Emergencies can happen at any time, often strike without warning and their cause can range from human error such as road traffic collisions, to extreme acts of nature such as large-scale flooding or severe ice and snow.
Such emergencies often result in:
- the loss of basic services including water, power, gas, and telephone lines
- damage to properties and local infrastructure
- evacuation from your home and neighbourhood.
In emergency planning, our aim is to reduce the chances of these emergencies occurring and if they do occur reducing their impact on residents and the environment to a minimum. We are guided by the Civil Contingencies Act 2004. This Act has established a statutory framework for civil protection and community resilience at a local level. Local responders have now become an integral part of civil resilience in the UK.
The Act ensures that the organisations best placed to manage emergency response and recovery, are at the heart of civil protection. It achieves this by:
- ensuring a clear set of roles and responsibilities for emergency response and recovery which encourages and enhances cross organisational working and communication
- establishing a set structure and uniformity for local emergency response and recovery activities, placing an importance on appropriate business resilience activities
- establishing an agreed platform for critically assessing the effectiveness of emergency planning at a local (authority) level, with a clear focus on review and updating of plans and procedures.

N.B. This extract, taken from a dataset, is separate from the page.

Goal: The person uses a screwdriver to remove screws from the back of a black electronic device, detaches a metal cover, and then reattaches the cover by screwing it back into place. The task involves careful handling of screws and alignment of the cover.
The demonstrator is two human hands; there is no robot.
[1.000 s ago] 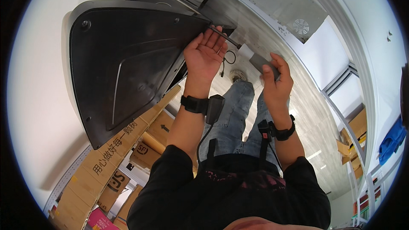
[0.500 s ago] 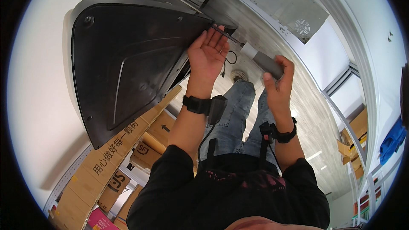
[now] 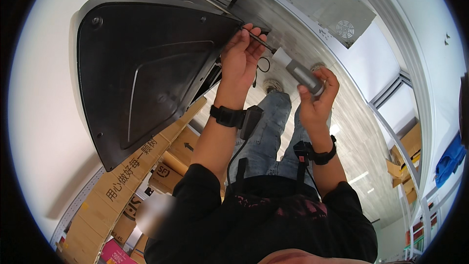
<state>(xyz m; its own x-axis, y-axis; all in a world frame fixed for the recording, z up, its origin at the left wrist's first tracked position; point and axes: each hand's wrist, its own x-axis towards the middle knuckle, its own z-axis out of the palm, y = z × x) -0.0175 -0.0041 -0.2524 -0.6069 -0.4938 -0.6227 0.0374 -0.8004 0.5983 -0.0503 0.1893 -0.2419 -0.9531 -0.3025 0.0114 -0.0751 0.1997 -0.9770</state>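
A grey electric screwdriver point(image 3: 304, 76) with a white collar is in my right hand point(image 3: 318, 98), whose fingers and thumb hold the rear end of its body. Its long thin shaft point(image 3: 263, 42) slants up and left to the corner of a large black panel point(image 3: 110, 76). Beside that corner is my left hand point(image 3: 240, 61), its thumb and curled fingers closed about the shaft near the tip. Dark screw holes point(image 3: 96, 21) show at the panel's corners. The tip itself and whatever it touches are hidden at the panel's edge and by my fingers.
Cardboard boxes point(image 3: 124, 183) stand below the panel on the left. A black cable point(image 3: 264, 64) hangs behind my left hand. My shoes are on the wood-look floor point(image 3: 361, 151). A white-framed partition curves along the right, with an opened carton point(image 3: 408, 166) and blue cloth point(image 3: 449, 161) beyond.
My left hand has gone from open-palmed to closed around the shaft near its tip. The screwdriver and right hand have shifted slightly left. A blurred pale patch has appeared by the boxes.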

The Act further establishes two distinct categories of responders as set out below.
Category One responders
In Category One are organisations which are at the core of the response to most emergencies such as Police, Fire Brigade, Ambulance as well as NHS bodies and local authorities.
Statutory duties are placed upon Category One responders. As a Local Authority, Brent Council is obliged to write, maintain, and exercise emergency plans. These plans cover a wide range of potential emergencies and are created either specifically for Brent, or as part of the wider London based multi-agency response.
Day-to-day activities of the Brent Emergency Planning Team includes developing and co-ordinating Brent council’s resilience planning & business continuity (a specialist arm of operational risk management) processes and respond to major emergencies and incidents.
- input to Brent Council’s cross-departmental project teams concerning emergency and resilience matters
- writing and maintaining emergency plans
- providing advice, undertaking warning, and informing activities such as providing severe weather guidance, producing our community risk register, and providing information about business resilience for local businesses and community groups
- conducting exercises table-top or simulation exercises to validate plans, train staff and test processes) as well as review plans and emergency procedures to build resilience (carried out in-house with Brent Council employees or in conjunction with our multi-agency partners).
Category Two responders
Category two responders are ‘cooperating’ bodies. They are less likely to be involved in the heart of planning work but will be heavily involved in incidents that affect their own sector. Category two responders include utilities companies, voluntary sector as well as the Health and Safety Executive.
The Brent Borough Resilience Forum
Category One and Category Two responders in Brent form the Brent Borough Resilience Forum. They meet quarterly to discuss issues, incidents, and developments, and to engage in exercises designed to manage hypothetical incidents using emergency protocols.